TASK REQUIREMENTS >>
Look through the listing below and report the lines that have the word "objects" in them.

RECORDS PROVIDED >>

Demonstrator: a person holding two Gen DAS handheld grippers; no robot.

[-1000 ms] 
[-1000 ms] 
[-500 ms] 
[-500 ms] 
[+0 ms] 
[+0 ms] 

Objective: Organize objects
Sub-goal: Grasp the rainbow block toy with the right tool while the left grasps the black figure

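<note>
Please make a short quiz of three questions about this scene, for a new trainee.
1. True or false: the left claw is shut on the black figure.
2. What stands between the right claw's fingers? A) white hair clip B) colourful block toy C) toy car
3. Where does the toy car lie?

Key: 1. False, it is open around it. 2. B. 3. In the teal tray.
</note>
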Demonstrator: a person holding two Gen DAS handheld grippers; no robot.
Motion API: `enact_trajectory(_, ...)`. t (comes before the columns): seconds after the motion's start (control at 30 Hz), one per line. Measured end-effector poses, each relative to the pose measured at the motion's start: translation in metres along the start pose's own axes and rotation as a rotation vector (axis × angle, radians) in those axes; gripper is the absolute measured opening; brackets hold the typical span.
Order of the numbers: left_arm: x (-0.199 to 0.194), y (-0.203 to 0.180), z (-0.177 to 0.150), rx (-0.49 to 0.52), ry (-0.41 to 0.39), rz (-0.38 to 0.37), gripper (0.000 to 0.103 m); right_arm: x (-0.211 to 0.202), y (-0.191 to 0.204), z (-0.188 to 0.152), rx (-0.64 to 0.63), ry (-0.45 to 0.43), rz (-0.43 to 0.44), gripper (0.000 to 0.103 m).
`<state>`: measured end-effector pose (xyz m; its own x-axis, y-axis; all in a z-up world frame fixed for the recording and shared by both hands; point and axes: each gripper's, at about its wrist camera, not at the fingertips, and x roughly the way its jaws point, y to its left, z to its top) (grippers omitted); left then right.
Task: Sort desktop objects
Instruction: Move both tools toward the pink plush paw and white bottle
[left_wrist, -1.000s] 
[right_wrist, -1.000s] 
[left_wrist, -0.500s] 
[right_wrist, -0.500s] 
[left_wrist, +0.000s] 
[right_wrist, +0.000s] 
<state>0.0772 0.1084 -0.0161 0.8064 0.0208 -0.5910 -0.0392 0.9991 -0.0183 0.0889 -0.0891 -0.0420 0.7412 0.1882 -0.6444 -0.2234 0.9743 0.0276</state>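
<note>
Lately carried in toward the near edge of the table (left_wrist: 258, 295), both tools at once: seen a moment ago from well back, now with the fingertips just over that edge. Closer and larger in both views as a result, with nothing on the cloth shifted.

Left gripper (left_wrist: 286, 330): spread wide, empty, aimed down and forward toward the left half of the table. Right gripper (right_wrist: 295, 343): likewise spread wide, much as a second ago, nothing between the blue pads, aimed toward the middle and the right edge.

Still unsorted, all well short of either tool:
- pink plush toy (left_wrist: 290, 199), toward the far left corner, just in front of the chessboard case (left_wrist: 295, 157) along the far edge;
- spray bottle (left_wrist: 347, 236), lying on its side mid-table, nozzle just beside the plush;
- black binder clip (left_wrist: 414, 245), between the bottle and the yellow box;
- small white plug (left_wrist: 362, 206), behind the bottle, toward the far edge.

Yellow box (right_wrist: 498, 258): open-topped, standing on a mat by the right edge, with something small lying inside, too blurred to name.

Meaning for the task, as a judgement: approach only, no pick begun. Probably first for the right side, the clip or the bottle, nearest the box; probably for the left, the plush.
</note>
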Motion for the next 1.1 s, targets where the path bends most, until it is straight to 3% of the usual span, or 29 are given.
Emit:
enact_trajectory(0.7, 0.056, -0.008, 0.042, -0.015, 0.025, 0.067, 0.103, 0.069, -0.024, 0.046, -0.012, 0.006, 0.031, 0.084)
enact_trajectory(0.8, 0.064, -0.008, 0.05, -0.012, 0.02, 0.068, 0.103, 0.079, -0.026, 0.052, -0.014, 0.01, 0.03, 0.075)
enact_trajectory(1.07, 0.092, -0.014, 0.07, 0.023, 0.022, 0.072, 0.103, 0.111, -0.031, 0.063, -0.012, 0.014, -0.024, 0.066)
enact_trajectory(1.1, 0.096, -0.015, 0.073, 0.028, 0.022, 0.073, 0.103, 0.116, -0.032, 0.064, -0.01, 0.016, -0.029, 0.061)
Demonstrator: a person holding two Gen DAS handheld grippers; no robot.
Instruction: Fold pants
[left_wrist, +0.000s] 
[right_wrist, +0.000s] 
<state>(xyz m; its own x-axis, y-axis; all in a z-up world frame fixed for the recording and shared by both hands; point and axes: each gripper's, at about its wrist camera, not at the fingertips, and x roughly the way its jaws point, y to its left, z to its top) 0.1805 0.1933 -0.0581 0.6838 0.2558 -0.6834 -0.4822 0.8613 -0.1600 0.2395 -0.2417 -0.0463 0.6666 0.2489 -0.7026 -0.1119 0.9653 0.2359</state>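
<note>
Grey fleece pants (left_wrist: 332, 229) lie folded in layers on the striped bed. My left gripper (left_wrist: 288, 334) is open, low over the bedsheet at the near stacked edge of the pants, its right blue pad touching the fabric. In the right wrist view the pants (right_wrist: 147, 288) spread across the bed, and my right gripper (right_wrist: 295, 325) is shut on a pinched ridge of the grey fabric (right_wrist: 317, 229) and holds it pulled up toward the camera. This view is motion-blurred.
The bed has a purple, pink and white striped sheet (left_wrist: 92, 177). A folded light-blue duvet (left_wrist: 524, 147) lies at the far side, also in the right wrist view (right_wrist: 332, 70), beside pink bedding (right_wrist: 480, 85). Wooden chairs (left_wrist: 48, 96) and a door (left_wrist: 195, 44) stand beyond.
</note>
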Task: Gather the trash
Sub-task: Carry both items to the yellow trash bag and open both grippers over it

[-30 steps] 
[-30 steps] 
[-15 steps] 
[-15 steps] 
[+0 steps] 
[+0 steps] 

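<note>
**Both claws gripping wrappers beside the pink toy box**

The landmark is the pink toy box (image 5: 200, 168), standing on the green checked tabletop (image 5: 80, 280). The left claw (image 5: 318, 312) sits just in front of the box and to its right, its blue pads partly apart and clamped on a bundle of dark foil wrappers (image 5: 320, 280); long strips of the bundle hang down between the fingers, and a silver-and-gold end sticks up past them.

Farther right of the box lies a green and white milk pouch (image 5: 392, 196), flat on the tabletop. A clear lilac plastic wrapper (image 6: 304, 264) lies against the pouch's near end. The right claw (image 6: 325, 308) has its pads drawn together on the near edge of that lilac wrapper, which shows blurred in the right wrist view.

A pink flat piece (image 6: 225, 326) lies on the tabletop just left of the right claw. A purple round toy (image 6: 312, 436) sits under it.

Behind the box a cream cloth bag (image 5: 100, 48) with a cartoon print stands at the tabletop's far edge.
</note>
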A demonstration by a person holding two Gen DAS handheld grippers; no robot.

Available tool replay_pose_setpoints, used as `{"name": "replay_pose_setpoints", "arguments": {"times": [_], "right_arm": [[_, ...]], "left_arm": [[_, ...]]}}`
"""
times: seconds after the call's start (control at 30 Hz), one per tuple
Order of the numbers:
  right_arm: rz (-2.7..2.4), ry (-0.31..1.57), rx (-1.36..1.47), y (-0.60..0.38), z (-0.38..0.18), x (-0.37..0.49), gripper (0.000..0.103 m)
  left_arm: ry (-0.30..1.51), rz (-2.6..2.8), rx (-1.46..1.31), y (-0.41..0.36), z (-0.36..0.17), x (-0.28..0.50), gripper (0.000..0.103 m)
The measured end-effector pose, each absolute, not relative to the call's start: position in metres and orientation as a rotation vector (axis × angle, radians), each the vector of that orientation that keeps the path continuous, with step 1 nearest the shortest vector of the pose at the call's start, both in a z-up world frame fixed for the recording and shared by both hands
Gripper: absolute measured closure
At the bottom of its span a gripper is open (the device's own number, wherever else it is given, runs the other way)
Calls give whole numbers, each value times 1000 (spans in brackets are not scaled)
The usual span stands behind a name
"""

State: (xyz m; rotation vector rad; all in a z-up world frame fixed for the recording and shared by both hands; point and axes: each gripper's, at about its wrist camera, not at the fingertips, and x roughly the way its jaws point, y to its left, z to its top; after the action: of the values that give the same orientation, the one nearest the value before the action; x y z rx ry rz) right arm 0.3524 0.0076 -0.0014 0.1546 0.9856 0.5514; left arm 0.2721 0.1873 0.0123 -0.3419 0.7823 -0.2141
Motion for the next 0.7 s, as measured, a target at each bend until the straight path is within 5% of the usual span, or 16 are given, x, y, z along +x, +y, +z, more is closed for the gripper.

TASK RESULT >>
Objective: Organize objects
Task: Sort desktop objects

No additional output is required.